Kentin içindeki kentin içindeki kent diyorlar Hue için. Merkezdeki yerleşke de ünlü Eflatun Yasak Kent. Şunu baştan söylemek gerekir ki 4 kilometrekarelik bu imparatorluk merkezini öyle yarım günde layıkı vecihi ile gezmek mümkün değil. Biz büyüklüğün farkında olmadığımız içi tutmamış olsak da girişteki tuktuklardan birisini tutmak size zaman kazandıracaktır. Tuttut yani :) Mimari karakteristiğini Pekin'deki Yasak Kent'ten aldığı söyleniyor. Yine terrakotta ve ateş tuğlasının muhteşem evliliklerinin izlerini görüyoruz. Burada da seramik çatı işçilikleri ve seramik duvar panolarının her birinin  sanat eseri olduğunu söylemek gerekli. Kentin duvarlarında gerçekten bir zamanlar hakim olan eflatun rengin artık biraz küf biraz da termit atakları nedeniyle değiştiği ama bu değişimin öyle sanıldığı gibi kötü yönde olmayıp kente çok gizemli hatta mistik hava verdiğini söylemek gerekli.

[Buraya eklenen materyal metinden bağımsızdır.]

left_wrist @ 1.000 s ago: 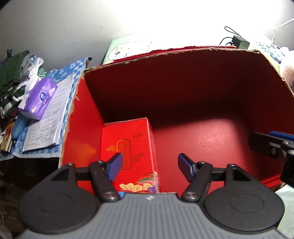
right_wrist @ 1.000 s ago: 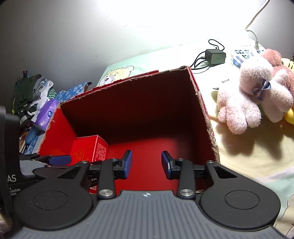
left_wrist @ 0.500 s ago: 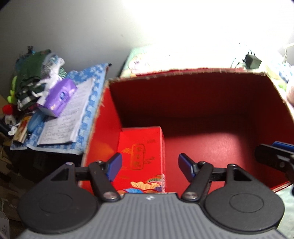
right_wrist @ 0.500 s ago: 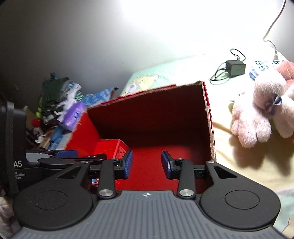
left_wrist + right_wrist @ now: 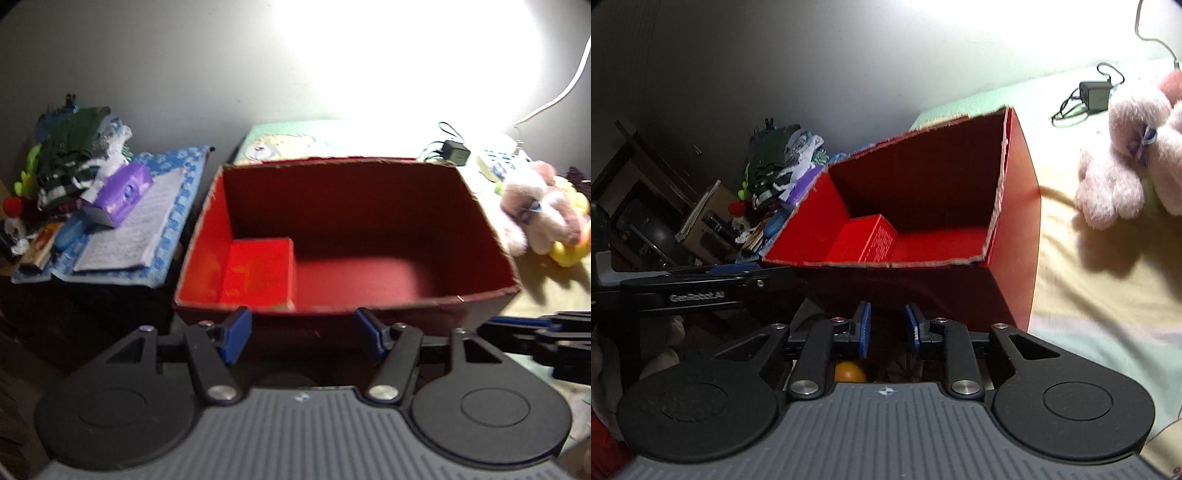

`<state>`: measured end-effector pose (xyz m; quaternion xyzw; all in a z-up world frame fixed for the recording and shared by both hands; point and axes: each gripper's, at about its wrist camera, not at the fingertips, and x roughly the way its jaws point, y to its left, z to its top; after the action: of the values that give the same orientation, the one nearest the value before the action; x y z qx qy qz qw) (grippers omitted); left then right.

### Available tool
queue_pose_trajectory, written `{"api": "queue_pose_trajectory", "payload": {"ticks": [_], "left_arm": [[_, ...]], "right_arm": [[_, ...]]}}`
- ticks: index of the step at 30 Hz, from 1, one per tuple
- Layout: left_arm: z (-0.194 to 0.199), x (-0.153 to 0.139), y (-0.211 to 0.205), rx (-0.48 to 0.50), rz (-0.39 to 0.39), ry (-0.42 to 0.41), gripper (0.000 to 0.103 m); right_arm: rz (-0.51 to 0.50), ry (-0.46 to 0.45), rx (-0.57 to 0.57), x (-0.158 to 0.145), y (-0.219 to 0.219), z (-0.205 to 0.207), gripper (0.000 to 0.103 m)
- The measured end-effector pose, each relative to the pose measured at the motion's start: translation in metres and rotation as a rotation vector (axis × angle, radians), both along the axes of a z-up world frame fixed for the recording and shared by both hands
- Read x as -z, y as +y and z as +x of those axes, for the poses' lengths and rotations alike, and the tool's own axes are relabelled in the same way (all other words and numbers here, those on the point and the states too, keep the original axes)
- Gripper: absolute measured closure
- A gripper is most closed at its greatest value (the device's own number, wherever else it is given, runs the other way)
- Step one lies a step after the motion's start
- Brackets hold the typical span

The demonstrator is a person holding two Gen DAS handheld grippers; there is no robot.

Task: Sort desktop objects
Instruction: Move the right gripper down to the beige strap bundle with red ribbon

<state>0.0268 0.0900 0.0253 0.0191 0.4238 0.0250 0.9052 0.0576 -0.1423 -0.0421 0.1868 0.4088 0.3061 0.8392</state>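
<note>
Left hand-held gripper [image 5: 303,338]: spread wide, blue pads well apart, nothing between them, held just outside the near wall of the big red cardboard box [image 5: 480,229]. Right hand-held gripper [image 5: 886,330]: parted by a narrower gap, likewise holding nothing, low and in front of the same box's near side; an orange round thing [image 5: 849,372] partly visible beneath its fingers, too hidden to identify.

Inside the open-topped box, in the near left corner: a smaller red gift box [image 5: 258,273] with gold print, lying against the left wall and touching the floor of the box; rest of the red floor bare. Seen from the right wrist, the same small box [image 5: 871,240] tucked against the left wall.

To the left of the big box, on a blue patterned cloth [image 5: 184,184]: an open notebook [image 5: 129,232] with a purple tissue pack [image 5: 118,195] lying partly on it, and behind these a heap of green and striped fabric [image 5: 70,155].

To the right, on the yellow bed sheet [image 5: 1108,295]: a pink plush toy [image 5: 1126,155] near the box but not touching it, with a yellow plush [image 5: 569,251] beside it. Farther back: a black power adapter [image 5: 1095,94] with its coiled cord, and a white cable [image 5: 569,85] running up toward the glare.
</note>
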Motion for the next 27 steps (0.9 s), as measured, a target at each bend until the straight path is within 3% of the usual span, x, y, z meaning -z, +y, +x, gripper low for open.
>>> {"api": "queue_pose_trajectory", "payload": {"ticks": [3,9,17,27], "left_arm": [[-0.021,0.006,-0.007,0.035,-0.074,0.028,0.041],[-0.069,0.026,-0.031,0.13,-0.147,0.073,0.041],[-0.091,0.077,-0.05,0.137,-0.138,0.207,0.041],[-0.076,0.12,-0.062,0.068,-0.121,0.228,0.039]], "right_arm": [[0.011,0.082,-0.022,0.019,0.0,-0.002,0.082],[0.043,0.191,-0.066,0.04,0.001,-0.001,0.082],[0.093,0.294,-0.104,0.058,0.009,0.002,0.08],[0.105,0.354,-0.127,0.073,0.026,0.011,0.073]]}}
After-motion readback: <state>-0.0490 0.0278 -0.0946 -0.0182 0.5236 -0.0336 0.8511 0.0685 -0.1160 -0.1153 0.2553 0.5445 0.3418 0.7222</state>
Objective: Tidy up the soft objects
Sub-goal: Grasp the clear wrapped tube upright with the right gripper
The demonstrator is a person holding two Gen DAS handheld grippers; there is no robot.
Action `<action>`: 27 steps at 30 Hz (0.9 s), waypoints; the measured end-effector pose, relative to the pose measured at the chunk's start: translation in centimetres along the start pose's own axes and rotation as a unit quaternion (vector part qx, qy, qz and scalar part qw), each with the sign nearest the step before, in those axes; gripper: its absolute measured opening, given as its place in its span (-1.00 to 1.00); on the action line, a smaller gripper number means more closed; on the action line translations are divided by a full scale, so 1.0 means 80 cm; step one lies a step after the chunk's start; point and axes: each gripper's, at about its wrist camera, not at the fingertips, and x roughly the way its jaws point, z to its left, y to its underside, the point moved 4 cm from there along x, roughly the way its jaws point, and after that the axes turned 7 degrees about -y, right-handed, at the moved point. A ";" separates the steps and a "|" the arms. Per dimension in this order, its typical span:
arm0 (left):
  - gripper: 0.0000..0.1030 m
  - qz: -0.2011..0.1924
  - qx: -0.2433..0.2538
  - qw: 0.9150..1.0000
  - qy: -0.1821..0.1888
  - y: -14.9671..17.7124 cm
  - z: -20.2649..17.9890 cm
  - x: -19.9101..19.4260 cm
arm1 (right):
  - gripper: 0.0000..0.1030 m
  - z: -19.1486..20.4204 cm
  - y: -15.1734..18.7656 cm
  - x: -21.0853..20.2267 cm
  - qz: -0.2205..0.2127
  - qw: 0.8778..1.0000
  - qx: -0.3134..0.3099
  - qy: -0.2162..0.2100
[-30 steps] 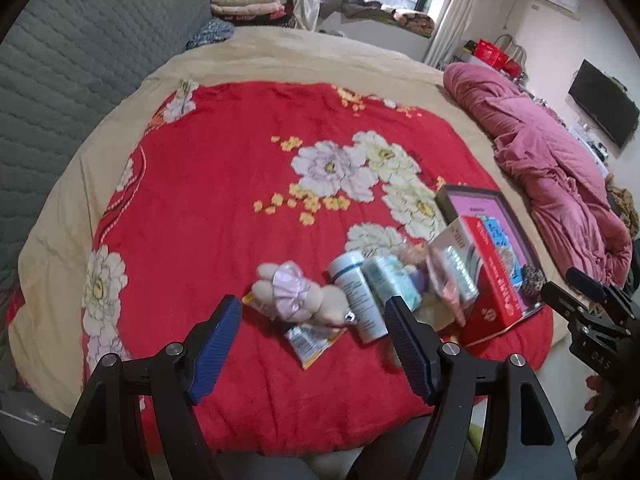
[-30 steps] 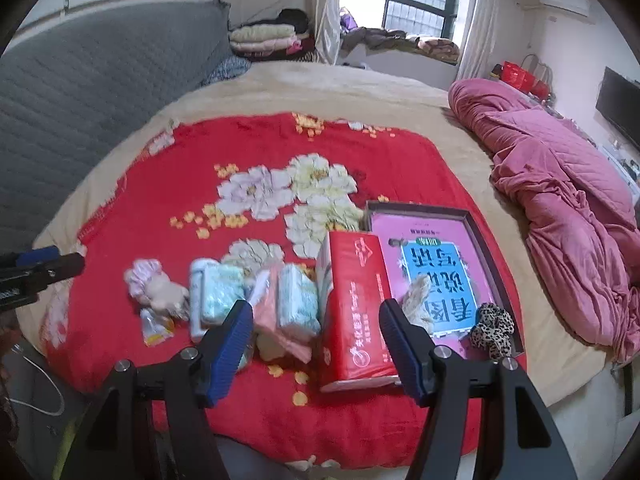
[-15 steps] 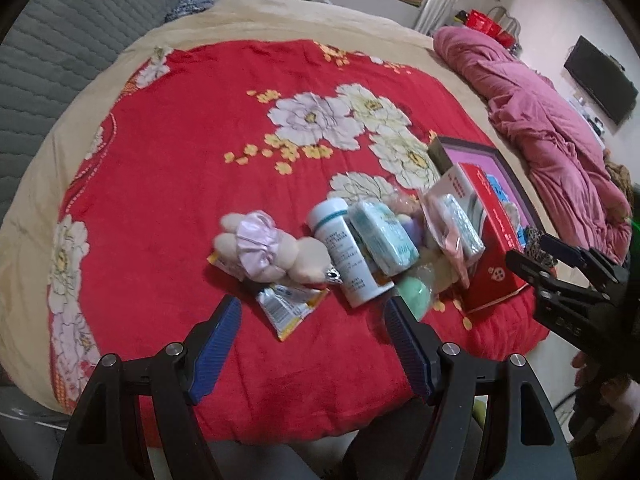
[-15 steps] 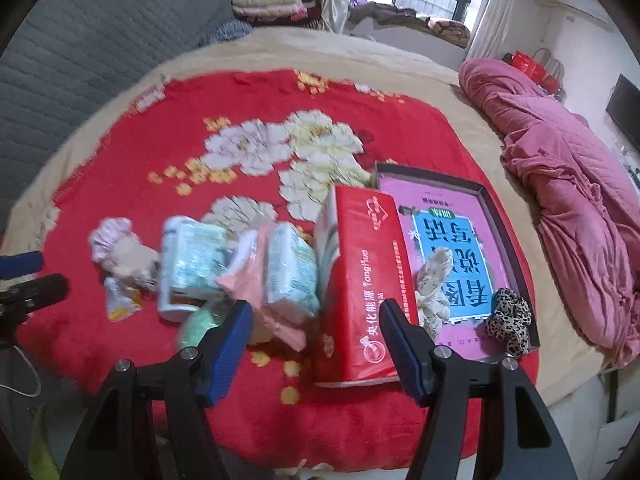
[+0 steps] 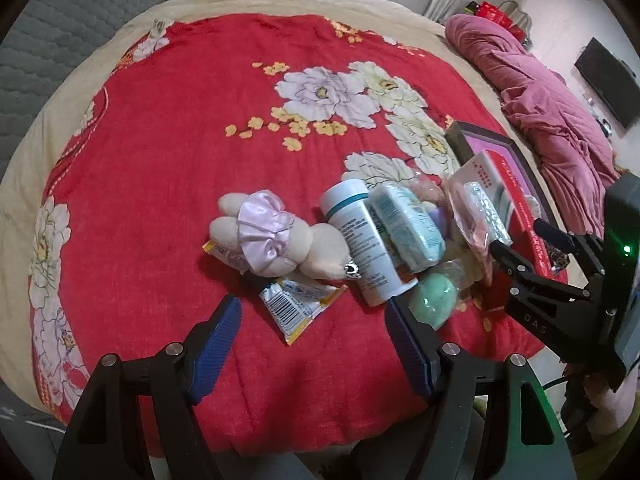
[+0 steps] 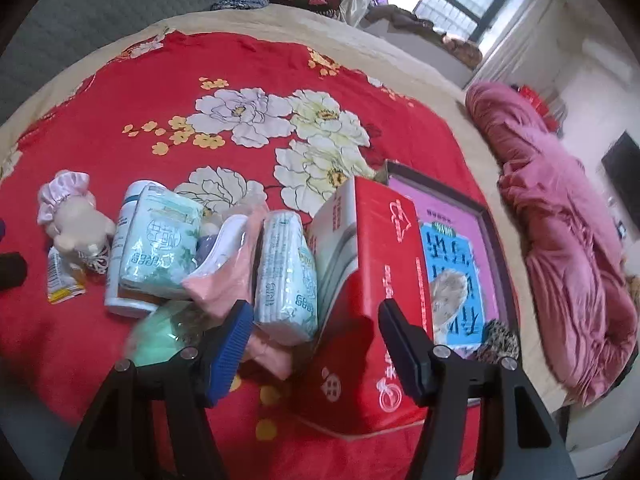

Duvarlar içinde duvarlar içinde duvarlarla çevrelenmiş yerleşkelere yine her biri cüsseli ve gizemli kapılardan geçip girerken kaybolmamak için sık sık arkanızda bıraktığınız bölümü gözlemlemek gerekli.  Konut ve idari merkezler olarak kullanılan yapılar bir tarafa, bu kadar zahmete sadece kırmızı kapılı Hung Mieu tapınağını görmek için bile değer. Kanımca tüm Vietnam'daki en etkileyici tapınak imparatorun atalarına adadığı bu yapı. Açık bırakılan kapılar ve kapıların üzerindeki mazgallardan içeri sızan gün ışığı insana huzur veriyor. Tapınakların içinde fotoğraf çekmek yasak olsa da bana bu kibarca öğretilene kadar (!?) çok az fotoğrafına rastlanan bu yapının içeriden birkaç fotoğrafını çekme imkanı buluyorum. 

Tapınaklardan eşsiz bahçelere oradan konut olarak kullanılan bölümlere oradan köşk ve saray yapılarına kaybolup tekrar tapınaklara geçiyoruz. İçeride pek çok göletçik ve olmazsa olmaz nilüfer havuzları arasına saklanmış kafe ve hediyelik eşya bölümleri de var. 

Her ne kadar yer tespitini kahinler yapmış olsa da Imperial Citadel 1968'deki büyük yıkımdan kurtulamamış. Önce kuzeyden akan Viet Cong'un eline geçmiş. Viet Cong'un üst yönetimini yoketmek isteyen Amerikan ordusu da bu efsanevi güzellikteki kentin büyük kısmını hava bombardımanı ile tahrip etmiş. İyi ki UNESCO var ve biz şu anda bu güzellikten bahsedebiliyoruz. 

Daha ne yıkımlar görecek bu Dünya diye düşünerek artık Orta Vietnam'a veda ediyoruz.